> RECORDED INFORMATION:
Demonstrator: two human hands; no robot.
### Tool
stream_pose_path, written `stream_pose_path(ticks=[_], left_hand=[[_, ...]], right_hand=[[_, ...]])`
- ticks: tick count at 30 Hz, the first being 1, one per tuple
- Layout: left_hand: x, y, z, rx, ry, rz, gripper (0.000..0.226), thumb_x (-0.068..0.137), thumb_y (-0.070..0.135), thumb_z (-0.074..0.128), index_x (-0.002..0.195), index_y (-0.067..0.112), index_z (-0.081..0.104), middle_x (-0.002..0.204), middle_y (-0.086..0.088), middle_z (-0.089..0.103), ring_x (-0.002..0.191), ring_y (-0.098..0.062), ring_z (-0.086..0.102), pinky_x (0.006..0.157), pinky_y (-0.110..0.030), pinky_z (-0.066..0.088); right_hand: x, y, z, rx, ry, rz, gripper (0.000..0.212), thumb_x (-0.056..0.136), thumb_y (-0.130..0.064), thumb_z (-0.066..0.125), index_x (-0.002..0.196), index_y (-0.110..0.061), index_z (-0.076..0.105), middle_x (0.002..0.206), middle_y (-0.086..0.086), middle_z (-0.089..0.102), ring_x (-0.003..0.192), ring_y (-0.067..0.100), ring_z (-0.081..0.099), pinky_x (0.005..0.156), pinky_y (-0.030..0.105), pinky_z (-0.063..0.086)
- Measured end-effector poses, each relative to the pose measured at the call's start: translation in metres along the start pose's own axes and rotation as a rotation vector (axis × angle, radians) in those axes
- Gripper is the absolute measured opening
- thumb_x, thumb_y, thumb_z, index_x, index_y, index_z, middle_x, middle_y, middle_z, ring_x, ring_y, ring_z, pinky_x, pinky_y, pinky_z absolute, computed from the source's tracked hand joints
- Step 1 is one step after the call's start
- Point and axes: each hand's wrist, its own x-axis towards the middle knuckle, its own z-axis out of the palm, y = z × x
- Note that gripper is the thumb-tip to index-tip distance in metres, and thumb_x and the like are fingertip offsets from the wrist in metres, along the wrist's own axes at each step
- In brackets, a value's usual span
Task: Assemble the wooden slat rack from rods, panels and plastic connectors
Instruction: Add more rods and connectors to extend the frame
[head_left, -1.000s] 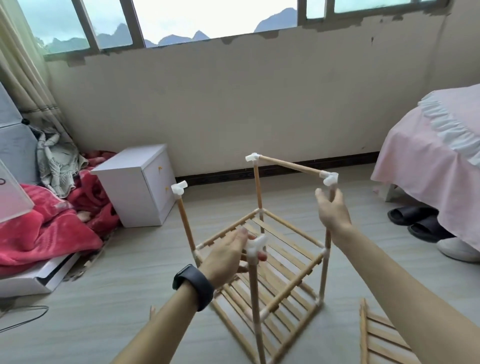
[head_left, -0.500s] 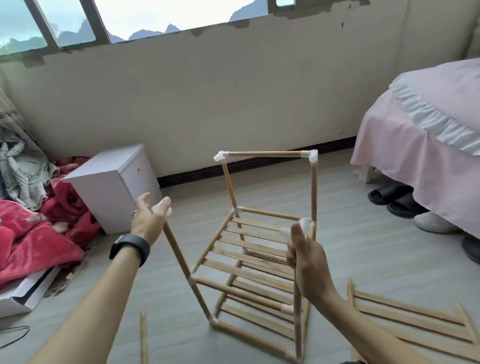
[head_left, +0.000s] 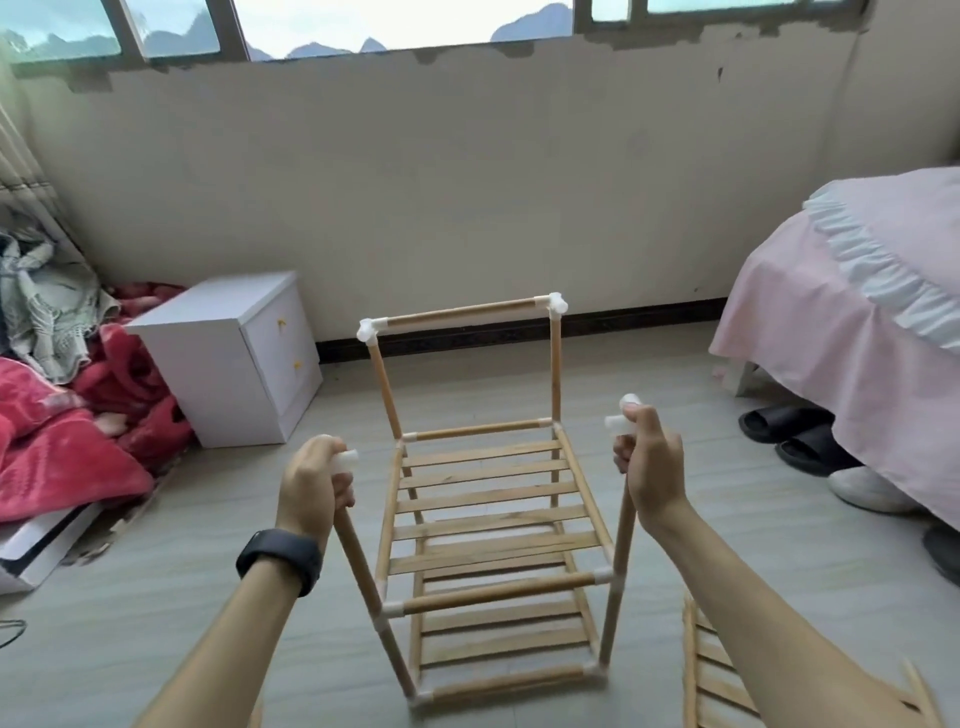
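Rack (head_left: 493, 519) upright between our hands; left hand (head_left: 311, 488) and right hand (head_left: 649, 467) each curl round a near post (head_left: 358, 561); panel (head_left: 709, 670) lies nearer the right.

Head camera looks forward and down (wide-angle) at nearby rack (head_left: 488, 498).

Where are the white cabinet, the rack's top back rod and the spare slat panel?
White cabinet (head_left: 208, 384), head view, its side wall.
Top back rod (head_left: 462, 314), head view, mid-length.
Spare slat panel (head_left: 689, 665), head view, left rail.
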Motion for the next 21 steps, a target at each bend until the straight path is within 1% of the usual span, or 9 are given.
stream_pose_path(ticks=[2, 6, 11, 12, 14, 16, 18, 19, 21], left_hand=[[0.004, 0.000, 0.004, 0.010, 0.024, 0.012, 0.018, 0.091, 0.025, 0.047, 0.077, 0.014, 0.051, 0.046, 0.008, 0.040, 0.040, -0.010, 0.037, 0.051, -0.031, 0.036], [0.001, -0.003, 0.008, 0.030, 0.040, 0.047, 0.020, 0.092, 0.023, 0.043, 0.075, 0.014, 0.050, 0.046, 0.009, 0.041, 0.041, -0.009, 0.037, 0.047, -0.029, 0.034], [-0.006, 0.000, 0.004, 0.011, -0.056, 0.044, 0.020, 0.096, 0.026, 0.044, 0.079, 0.015, 0.049, 0.049, 0.008, 0.041, 0.047, -0.013, 0.035, 0.048, -0.028, 0.034], [-0.009, 0.001, 0.002, 0.009, -0.091, 0.035, 0.024, 0.098, 0.033, 0.044, 0.083, 0.015, 0.050, 0.051, 0.007, 0.044, 0.050, -0.014, 0.037, 0.050, -0.027, 0.037], [-0.016, 0.002, -0.006, -0.004, -0.140, -0.007, 0.047, 0.101, 0.057, 0.034, 0.098, 0.014, 0.054, 0.061, 0.000, 0.053, 0.056, -0.015, 0.049, 0.060, -0.028, 0.045], [-0.022, -0.008, -0.020, 0.008, -0.126, -0.025, 0.074, 0.090, 0.077, 0.020, 0.114, 0.018, 0.057, 0.079, -0.005, 0.067, 0.073, -0.019, 0.064, 0.074, -0.034, 0.049], [-0.025, -0.029, -0.041, 0.076, -0.075, -0.052, 0.077, 0.083, 0.079, 0.021, 0.121, 0.022, 0.057, 0.099, -0.006, 0.071, 0.094, -0.021, 0.067, 0.082, -0.041, 0.049], [-0.027, -0.043, -0.052, 0.123, -0.051, -0.092, 0.073, 0.085, 0.077, 0.024, 0.122, 0.022, 0.056, 0.105, -0.006, 0.070, 0.099, -0.021, 0.065, 0.085, -0.042, 0.048], [-0.032, -0.080, -0.075, 0.227, -0.032, -0.201, 0.059, 0.097, 0.067, 0.033, 0.125, 0.019, 0.053, 0.114, -0.006, 0.066, 0.104, -0.021, 0.061, 0.090, -0.044, 0.046]], right_hand=[[-0.002, 0.006, 0.002, -0.013, 0.021, -0.024, 0.038, 0.085, -0.049, 0.051, 0.060, -0.020, 0.047, 0.049, -0.006, 0.039, 0.044, 0.006, 0.036, 0.045, 0.020, 0.032], [-0.003, 0.011, 0.003, -0.055, 0.102, -0.092, 0.044, 0.090, -0.048, 0.047, 0.057, -0.019, 0.047, 0.044, -0.008, 0.041, 0.042, 0.005, 0.038, 0.048, 0.025, 0.033], [-0.007, 0.009, 0.002, -0.063, 0.112, -0.126, 0.048, 0.090, -0.055, 0.046, 0.059, -0.018, 0.045, 0.047, -0.008, 0.040, 0.044, 0.007, 0.037, 0.050, 0.028, 0.032], [-0.010, 0.009, 0.000, -0.091, 0.105, -0.137, 0.051, 0.091, -0.058, 0.045, 0.063, -0.016, 0.046, 0.050, -0.005, 0.042, 0.047, 0.009, 0.039, 0.052, 0.029, 0.033], [-0.019, 0.016, -0.004, -0.175, 0.101, -0.144, 0.063, 0.090, -0.072, 0.042, 0.078, -0.012, 0.049, 0.064, 0.003, 0.045, 0.057, 0.015, 0.042, 0.055, 0.031, 0.037], [-0.034, 0.038, -0.011, -0.279, 0.183, -0.127, 0.071, 0.084, -0.078, 0.049, 0.090, -0.007, 0.047, 0.079, 0.010, 0.048, 0.069, 0.022, 0.047, 0.064, 0.037, 0.043], [-0.055, 0.065, -0.012, -0.442, 0.286, -0.102, 0.060, 0.079, -0.067, 0.062, 0.093, -0.010, 0.046, 0.091, 0.008, 0.049, 0.084, 0.026, 0.049, 0.074, 0.045, 0.045], [-0.067, 0.077, -0.009, -0.520, 0.256, -0.092, 0.050, 0.079, -0.057, 0.068, 0.093, -0.015, 0.046, 0.092, 0.003, 0.048, 0.087, 0.025, 0.049, 0.077, 0.046, 0.046], [-0.090, 0.098, 0.005, -0.650, 0.051, -0.126, 0.031, 0.084, -0.032, 0.076, 0.095, -0.022, 0.050, 0.093, -0.005, 0.049, 0.090, 0.019, 0.049, 0.080, 0.041, 0.046]])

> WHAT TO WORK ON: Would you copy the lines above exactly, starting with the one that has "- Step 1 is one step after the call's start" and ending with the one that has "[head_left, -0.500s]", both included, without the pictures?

> RESPONSE TO THIS EXERCISE:
- Step 1 is one step after the call's start
- Point and axes: each hand's wrist, its own x-axis towards the middle knuckle, its own z-axis out of the palm, y = z × x
- Note that gripper is the thumb-tip to index-tip distance in metres, and thumb_x and the like are fingertip offsets from the wrist in metres, along the wrist's own axes at each step
- In brackets, a value's usual span
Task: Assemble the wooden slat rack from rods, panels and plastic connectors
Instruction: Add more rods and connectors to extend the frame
[head_left, -1.000s] 
[head_left, -0.500s] 

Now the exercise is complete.